« Comme il serait merveilleux d’aimer une chose sans le compromis du langage », se dit Clive, l’un des deux héros du dernier livre de Jim Harrison « Nageur de rivière ». Une phrase qu’à soixante-seize ans, l’auteur culte du Montana semble s’adresser à lui même. Réflexion assez paradoxale pour un écrivain qui déclare avoir découvert sa vocation pour les lettres dès l’adolescence. Mais elle éclaire les raisons de sa quête incessante des grands espaces et de la nature. Seuls les vastes horizons peuvent lui donner une réelle liberté d’esprit, car « penser à soi était aussi fatigant que d’essayer de comprendre la théorie du chaos ». C’est à l’hiver de sa vie, alors qu’il vient de subir une très éprouvante opération du dos, que l’auteur des inoubliables « Légendes d’automne » et « Dalva » nous propose un trente-troisième ouvrage, dans la veine de ses meilleurs romans.
Dans ce livre composé de « deux textes en un », on suit dans le premier (« Au pays sans pareil ») Clive, la soixantaine, historien de l’art reconnu qui est à la recherche de son destin perdu d’artiste peintre. Vocation qu’il va retrouver à la source, alors que dans la ferme familiale du Michigan, il est venu s’occuper de sa vieille mère ornithologue à moitié aveugle. Puis, dans la seconde histoire qui donne son titre à l’ouvrage, sur les bords du lac Michigan, c’est un joli garçon idéaliste de vingt ans, Thad qui est à la croisée des chemins. Nageur chevronné depuis l’enfance, il ne résiste jamais à l’appel de l’eau et fait tout pour que son destin de « poisson-humain » ne lui échappe pas. Mais où peut bien le mener cette passion? « J’ai simplement envie de me sentir chez moi sur terre ». Pris dans la confusion des sentiments pour deux jeunes filles très riches, sous la coupe de leurs pères dominateurs, sa seule échappatoire se trouve dans ses traversées, à la nage des plus beaux fleuves, des vastes lacs et profondes rivières. Une passion singulière et pure qui pourrait le sauver, tout autant que le perdre.

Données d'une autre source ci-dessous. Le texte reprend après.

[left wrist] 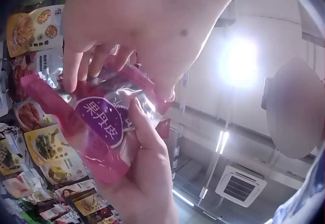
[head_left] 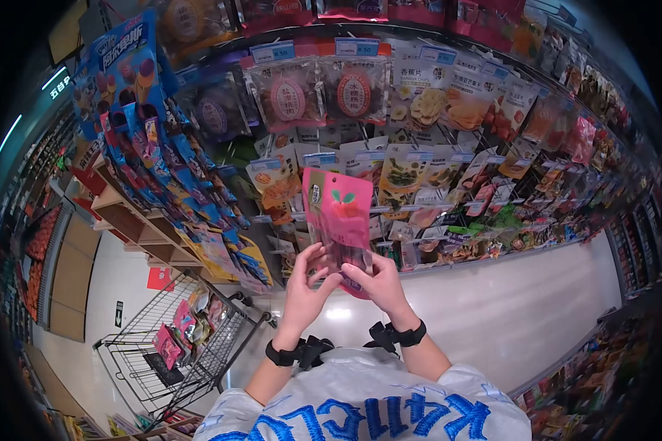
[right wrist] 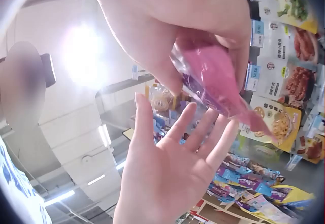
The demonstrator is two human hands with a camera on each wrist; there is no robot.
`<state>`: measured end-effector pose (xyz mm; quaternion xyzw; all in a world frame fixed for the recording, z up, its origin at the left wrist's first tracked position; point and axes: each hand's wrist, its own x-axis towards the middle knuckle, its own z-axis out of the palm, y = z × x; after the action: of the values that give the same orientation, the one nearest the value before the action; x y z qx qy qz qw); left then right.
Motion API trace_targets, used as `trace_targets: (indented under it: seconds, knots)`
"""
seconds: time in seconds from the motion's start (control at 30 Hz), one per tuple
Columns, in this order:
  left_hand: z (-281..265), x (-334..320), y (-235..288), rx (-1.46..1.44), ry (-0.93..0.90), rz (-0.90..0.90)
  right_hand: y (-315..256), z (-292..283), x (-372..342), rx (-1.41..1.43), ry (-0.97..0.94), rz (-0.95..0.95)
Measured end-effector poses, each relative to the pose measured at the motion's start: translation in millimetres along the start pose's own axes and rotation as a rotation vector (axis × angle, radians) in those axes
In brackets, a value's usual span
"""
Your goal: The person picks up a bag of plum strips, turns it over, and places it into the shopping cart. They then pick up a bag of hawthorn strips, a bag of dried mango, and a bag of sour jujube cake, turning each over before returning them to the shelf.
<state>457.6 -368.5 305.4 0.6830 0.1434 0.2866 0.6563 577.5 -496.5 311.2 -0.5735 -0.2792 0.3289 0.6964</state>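
Right of the shopping cart (head_left: 141,345), the pink packet (head_left: 340,217) points lengthwise up and away from us. Our right hand (head_left: 381,285), farther from the cart, grips its lower end; our left hand (head_left: 306,285), nearer the cart, is beside it, fingers spread, holding nothing.

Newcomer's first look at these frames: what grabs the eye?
The bright pink plastic pouch, gripped by the person's bare right hand, at the head view's centre. Then the grey wire-mesh shopping cart, lower left, with colourful packs inside, and the large blue lettering on the white shirt along the bottom.
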Motion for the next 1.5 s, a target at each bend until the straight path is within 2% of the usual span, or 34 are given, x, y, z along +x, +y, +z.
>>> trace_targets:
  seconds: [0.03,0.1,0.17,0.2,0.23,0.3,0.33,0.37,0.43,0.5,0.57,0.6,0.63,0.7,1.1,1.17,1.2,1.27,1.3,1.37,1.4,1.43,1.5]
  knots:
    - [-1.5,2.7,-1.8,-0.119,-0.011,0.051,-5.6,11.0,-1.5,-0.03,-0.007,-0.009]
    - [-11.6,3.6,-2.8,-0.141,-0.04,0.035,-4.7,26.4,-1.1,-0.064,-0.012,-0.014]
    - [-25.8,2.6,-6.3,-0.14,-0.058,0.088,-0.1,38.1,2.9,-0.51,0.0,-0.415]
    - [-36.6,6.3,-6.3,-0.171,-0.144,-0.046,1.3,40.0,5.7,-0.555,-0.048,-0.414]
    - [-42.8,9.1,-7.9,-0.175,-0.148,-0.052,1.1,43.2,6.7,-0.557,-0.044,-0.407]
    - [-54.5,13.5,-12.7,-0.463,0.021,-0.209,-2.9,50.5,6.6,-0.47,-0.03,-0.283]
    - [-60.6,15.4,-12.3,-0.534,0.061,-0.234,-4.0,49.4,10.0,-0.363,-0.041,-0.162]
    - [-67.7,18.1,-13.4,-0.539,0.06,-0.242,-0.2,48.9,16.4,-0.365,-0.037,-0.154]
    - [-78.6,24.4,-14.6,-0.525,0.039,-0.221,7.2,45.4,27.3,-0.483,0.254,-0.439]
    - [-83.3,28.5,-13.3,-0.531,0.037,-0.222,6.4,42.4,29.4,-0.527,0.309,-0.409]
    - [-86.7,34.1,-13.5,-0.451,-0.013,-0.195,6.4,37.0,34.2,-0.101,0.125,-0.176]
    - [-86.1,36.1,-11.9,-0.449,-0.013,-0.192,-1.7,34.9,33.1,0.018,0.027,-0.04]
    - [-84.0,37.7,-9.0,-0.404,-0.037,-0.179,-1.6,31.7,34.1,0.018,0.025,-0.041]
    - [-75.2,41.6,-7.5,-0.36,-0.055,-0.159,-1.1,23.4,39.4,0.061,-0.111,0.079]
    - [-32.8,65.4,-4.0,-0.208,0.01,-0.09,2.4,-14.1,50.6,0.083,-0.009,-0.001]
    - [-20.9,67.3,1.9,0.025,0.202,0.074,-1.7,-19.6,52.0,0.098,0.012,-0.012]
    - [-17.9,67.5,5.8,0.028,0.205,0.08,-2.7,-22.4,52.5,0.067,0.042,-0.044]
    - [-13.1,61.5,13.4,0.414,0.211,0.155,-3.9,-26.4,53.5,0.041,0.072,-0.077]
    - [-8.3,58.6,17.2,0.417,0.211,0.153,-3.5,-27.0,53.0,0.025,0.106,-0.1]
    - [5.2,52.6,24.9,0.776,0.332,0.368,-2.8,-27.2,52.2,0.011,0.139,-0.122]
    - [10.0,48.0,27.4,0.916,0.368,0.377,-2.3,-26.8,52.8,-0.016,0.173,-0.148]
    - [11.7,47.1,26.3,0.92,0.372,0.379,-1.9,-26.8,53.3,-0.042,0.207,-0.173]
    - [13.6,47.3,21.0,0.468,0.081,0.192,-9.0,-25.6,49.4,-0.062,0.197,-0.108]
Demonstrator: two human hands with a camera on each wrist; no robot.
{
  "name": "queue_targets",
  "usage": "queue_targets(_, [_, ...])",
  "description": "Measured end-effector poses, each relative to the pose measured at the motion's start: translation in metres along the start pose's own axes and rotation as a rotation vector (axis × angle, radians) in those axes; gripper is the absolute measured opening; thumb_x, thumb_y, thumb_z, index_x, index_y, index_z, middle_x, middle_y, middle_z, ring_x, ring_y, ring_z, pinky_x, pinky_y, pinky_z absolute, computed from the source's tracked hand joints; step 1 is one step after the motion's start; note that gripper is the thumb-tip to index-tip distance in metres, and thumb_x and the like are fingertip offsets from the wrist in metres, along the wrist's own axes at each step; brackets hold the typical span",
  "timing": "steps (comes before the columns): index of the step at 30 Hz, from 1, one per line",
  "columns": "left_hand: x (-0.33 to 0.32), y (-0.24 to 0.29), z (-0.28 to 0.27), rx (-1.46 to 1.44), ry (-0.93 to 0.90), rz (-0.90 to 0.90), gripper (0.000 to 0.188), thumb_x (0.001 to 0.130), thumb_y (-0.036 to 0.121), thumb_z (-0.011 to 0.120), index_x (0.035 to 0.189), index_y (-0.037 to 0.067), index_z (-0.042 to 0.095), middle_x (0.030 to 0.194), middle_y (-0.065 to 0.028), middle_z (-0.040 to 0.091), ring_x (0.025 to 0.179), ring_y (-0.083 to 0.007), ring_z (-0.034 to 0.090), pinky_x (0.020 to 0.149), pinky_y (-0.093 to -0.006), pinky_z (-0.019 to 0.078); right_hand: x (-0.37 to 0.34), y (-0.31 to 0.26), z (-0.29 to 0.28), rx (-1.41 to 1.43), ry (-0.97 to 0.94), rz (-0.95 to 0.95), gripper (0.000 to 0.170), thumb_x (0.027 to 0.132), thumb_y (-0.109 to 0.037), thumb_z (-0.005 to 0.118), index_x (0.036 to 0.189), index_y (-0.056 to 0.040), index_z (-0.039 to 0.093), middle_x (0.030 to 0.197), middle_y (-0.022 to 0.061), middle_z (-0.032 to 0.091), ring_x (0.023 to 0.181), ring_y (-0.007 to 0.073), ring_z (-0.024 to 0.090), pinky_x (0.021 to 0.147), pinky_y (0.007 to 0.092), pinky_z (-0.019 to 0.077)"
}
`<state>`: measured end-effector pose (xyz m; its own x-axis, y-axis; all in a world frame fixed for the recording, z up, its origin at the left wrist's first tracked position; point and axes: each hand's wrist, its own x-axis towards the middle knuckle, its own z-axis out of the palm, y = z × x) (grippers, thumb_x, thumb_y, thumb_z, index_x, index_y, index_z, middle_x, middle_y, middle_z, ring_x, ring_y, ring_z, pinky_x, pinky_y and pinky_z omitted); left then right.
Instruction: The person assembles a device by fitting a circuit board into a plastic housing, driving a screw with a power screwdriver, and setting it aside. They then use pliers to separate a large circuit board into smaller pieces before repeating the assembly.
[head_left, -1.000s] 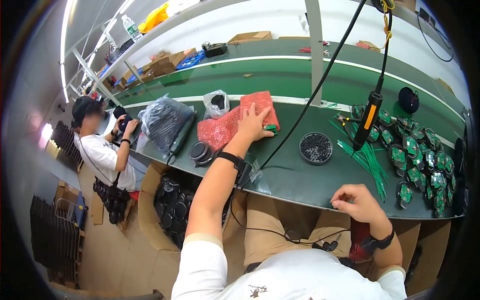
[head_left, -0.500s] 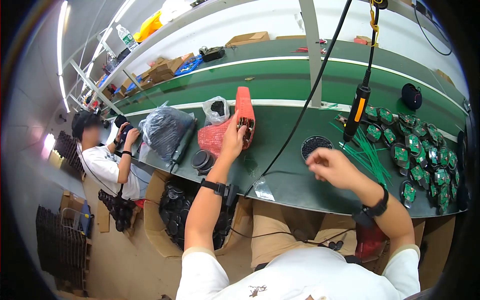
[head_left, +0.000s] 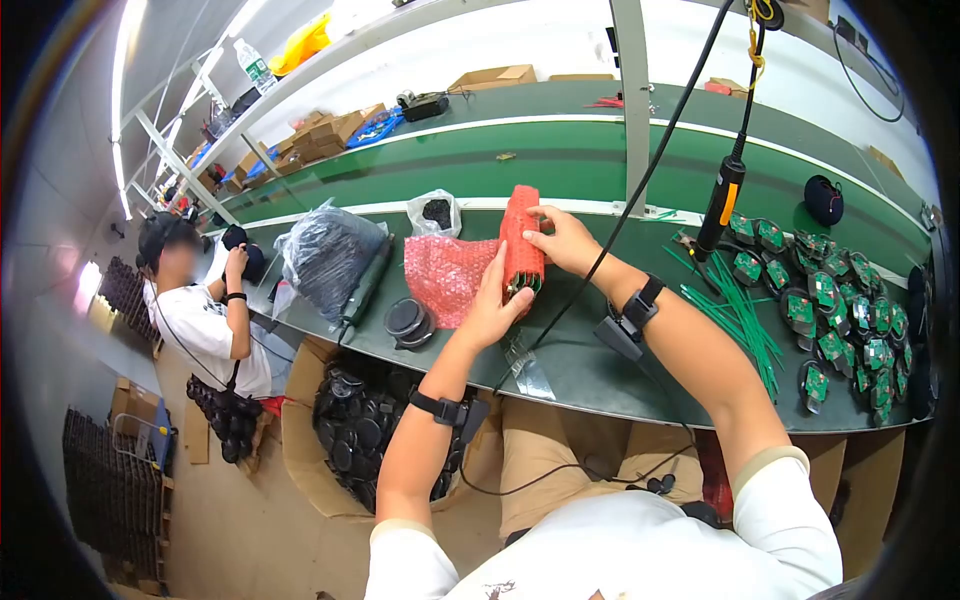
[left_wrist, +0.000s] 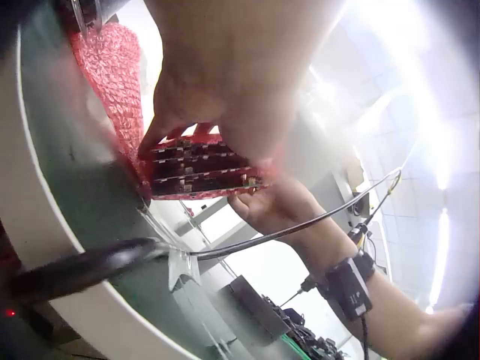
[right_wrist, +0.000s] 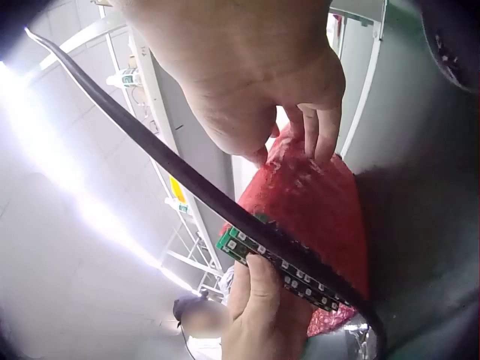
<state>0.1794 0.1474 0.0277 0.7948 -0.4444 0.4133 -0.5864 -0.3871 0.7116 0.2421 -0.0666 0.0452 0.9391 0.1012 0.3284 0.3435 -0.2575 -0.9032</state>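
Note:
A red bubble-wrap bag (head_left: 521, 240) stands tilted over the table, with a stack of circuit boards (left_wrist: 199, 169) showing at its open near end. My left hand (head_left: 490, 308) grips the bag and boards at that lower end; the thumb lies on the board edges in the right wrist view. At the bag's upper right side, my right hand (head_left: 568, 243) holds the wrap between thumb and fingers. Another piece of red bubble wrap (head_left: 440, 275) lies just left of it on the table.
A black cable (head_left: 655, 150) hangs across the work beside my right hand. To the right are a hanging electric screwdriver (head_left: 722, 205), green strips (head_left: 735, 330) and many board assemblies (head_left: 830, 300). Black round parts (head_left: 408, 320) and a plastic-wrapped bundle (head_left: 330, 255) sit left.
My left hand first lay on the bag, then turned it up on its side. My right hand moved from the table's front edge up and left to the bag and took hold of it.

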Motion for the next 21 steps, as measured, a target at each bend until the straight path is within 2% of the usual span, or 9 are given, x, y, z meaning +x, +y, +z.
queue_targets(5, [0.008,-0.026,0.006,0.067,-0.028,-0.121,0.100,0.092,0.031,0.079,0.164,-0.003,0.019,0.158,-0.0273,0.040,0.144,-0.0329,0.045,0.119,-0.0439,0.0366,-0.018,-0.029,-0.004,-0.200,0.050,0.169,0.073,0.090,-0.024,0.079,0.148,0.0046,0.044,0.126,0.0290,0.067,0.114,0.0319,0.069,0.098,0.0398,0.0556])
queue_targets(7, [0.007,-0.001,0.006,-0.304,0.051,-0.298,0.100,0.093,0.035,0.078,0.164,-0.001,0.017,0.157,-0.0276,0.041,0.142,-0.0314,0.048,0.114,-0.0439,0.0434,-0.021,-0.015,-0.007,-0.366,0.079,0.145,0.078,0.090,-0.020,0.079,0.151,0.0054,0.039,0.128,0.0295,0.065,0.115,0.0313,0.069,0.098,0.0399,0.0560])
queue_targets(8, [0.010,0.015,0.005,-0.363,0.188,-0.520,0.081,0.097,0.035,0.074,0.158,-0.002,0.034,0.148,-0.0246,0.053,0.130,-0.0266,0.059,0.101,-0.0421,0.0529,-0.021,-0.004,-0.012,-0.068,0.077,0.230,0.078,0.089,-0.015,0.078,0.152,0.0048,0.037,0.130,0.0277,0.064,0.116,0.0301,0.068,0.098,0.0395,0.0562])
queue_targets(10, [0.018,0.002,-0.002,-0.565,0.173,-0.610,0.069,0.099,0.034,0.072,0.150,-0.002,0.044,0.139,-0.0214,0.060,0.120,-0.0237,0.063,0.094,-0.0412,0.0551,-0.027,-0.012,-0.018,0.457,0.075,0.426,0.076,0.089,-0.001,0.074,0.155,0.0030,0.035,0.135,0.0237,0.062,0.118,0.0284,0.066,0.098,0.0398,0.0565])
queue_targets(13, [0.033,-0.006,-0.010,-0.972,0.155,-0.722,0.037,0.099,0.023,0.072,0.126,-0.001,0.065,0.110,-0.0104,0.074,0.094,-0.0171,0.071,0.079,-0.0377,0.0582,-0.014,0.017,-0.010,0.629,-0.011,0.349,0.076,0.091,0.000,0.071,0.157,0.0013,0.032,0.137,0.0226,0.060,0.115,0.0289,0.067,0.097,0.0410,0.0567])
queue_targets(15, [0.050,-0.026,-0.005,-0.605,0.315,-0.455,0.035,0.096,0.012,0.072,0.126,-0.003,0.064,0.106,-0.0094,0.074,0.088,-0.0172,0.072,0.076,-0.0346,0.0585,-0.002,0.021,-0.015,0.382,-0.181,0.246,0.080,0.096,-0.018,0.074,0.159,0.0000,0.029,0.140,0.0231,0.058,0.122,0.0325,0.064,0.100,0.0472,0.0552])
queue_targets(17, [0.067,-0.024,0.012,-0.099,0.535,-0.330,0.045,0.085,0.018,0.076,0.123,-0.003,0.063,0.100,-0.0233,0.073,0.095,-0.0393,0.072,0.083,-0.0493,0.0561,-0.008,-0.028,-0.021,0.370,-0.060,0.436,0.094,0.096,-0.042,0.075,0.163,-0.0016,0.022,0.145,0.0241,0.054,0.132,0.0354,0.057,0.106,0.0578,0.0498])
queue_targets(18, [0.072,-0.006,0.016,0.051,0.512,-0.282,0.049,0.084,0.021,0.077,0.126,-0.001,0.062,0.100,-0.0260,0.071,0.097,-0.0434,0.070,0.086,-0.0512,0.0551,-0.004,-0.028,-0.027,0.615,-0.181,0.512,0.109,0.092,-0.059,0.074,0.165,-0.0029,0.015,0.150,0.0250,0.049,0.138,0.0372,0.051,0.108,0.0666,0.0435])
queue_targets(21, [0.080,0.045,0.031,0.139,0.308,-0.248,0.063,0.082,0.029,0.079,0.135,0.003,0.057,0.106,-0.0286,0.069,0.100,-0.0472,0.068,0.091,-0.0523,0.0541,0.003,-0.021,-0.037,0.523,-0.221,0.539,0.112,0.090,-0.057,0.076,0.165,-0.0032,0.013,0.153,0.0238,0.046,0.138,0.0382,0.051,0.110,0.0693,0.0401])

C’est avec un subtil jeu de reflets comme le soleil dans l’eau froide que ces deux histoires se font écho à travers des thèmes chers à l’écrivain et dépeints tout en contrastes d’ombres et de lumières.
Si la première novella trace le parcours d’un homme au crépuscule de sa vie ayant perdu le feu sacré, la deuxième suit celui d’un jeune garçon à l’aube de la sienne, mais dont la flamme pourrait le brûler. C’est en amoureux de la poésie et de la nature que dans la première histoire, l’auteur nous berce les oreilles de jolis noms d’oiseaux (Paruline à croupion jaune, jaseur des cèdres, râle de Virginie, barge rousse, merlebleu, roselin familier, engoulevent) et dans la deuxième, d’une légende indienne (Chippewas –Ojibway -Anishinabe) avec d’étranges créatures aquatiques, réincarnations d’esprit de bébés disparus. Et enfin dans les deux, de l’éros, l’amour, les femmes. Le sexe d’âge mur pour Clive et des premiers ébats/émois avec Thad.
Pour Jim Harrison, ce sont les émotions puissantes provoquées par la nature et les arts qui permettent de percevoir l’éternité dans la banalité du présent (Caravage, Gauguin, Dostoïevski ou Mozart). Et si dans son œuvre, les thèmes de surface sont toujours les mêmes, dans « Nageur de rivière » surgit de façon plus aigüe encore un motif de fond : la mort. Quand on sait que Jim Harrison, à l’âge de vingt-cinq ans, a perdu son père et sa sœur dans un accident de voiture à cause d’un chauffard ivre, la deuxième histoire prend un relief très particulier. Et comme pour nous donner un indice très personnel, ainsi qu’Hitchcock le faisait dans ses films, apparaît dans ce livre, la figure d’un écrivain surnommé par les Indiens « Celui-qui-Va-très-loin-dans-les-Ténèbres-et-Nous-Espérons-qu’Il-Va-en-Revenir ». Vous l’avez reconnu ?
Au fil des mots, au fil de l’eau, emporté dans le courant de la vie, plonger dans l’univers sur-naturel de Jim Harrison est toujours bénéfique, tant corps et âmes ne font qu’un avec la terre. On sent qu’en vieillissant la possibilité de la mort lui devient moins inquiétante. Et rassurons-nous, contrairement à Philip Roth qui a décidé d’arrêter d’écrire, le grand ours légendaire du Montana, quoique très éprouvé par ses blessures, a déclaré: « Moi, je ne suis pas tout à fait prêt à arrêter, car je ne saurais pas quoi faire à la place ». Et comme le dit si bien un proverbe indien Anishinabe « What the people believe is true ».